» Collected data:
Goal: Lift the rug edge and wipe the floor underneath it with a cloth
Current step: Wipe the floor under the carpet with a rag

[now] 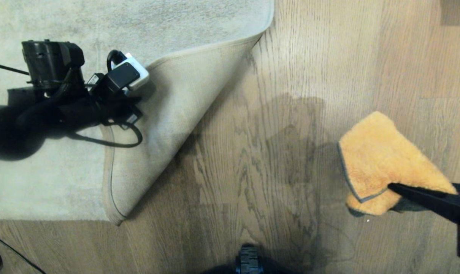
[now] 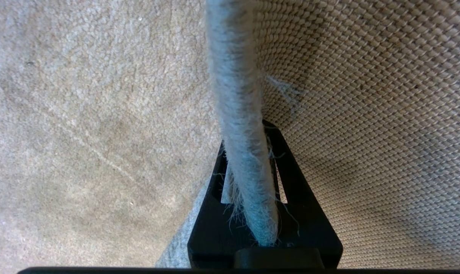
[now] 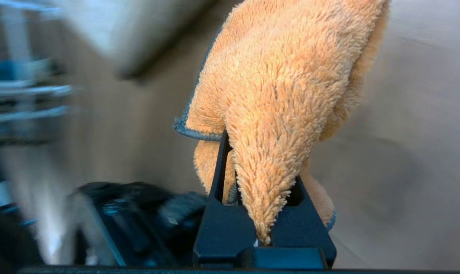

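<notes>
Wood-grain plank floor [image 1: 291, 76] fills the head view, w/ a large grey-beige rug [image 1: 62, 179] covering its left part. Rug edge [image 1: 211, 47]: the corner is folded back over the pile, woven underside up, exposing a wedge of floor beside it. L gripper [image 2: 249, 213], over the rug at left in the head view, has its jaws pinched on the bound border; the L wrist view shows the fuzzy binding running between the fingers, woven backing on one side, pile on the other. R gripper [image 3: 262, 224], at the right edge of the head view, has jaws pressed together on a fold of the cloth [image 1: 382, 160], which hangs clear of the rug, well apart from the exposed wedge. Judged stage: edge lifted, cloth in transit, wiping not yet begun. Risks: (a) thin grip on the binding could slip, dropping the flap back over the floor; (b) cloth is held by one bunched fold, so dragging on the floor may pull it free; (c) a sweep toward the fold could snag the cloth on the raised edge
</notes>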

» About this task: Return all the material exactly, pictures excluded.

» Solution:
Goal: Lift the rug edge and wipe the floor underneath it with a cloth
Current step: Wipe the floor under the carpet with a rag

[now] 
[now] 
[now] 

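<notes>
Wood-grain plank floor [image 1: 291, 76] fills the head view, w/ a large grey-beige rug [image 1: 62, 179] covering its left part. Rug edge [image 1: 211, 47]: the corner is folded back over the pile, woven underside up, exposing a wedge of floor beside it. L gripper [image 2: 249, 213], over the rug at left in the head view, has its jaws pinched on the bound border; the L wrist view shows the fuzzy binding running between the fingers, woven backing on one side, pile on the other. R gripper [image 3: 262, 224], at the right edge of the head view, has jaws pressed together on a fold of the cloth [image 1: 382, 160], which hangs clear of the rug, well apart from the exposed wedge. Judged stage: edge lifted, cloth in transit, wiping not yet begun. Risks: (a) thin grip on the binding could slip, dropping the flap back over the floor; (b) cloth is held by one bunched fold, so dragging on the floor may pull it free; (c) a sweep toward the fold could snag the cloth on the raised edge
</notes>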

Nothing else is part of this output.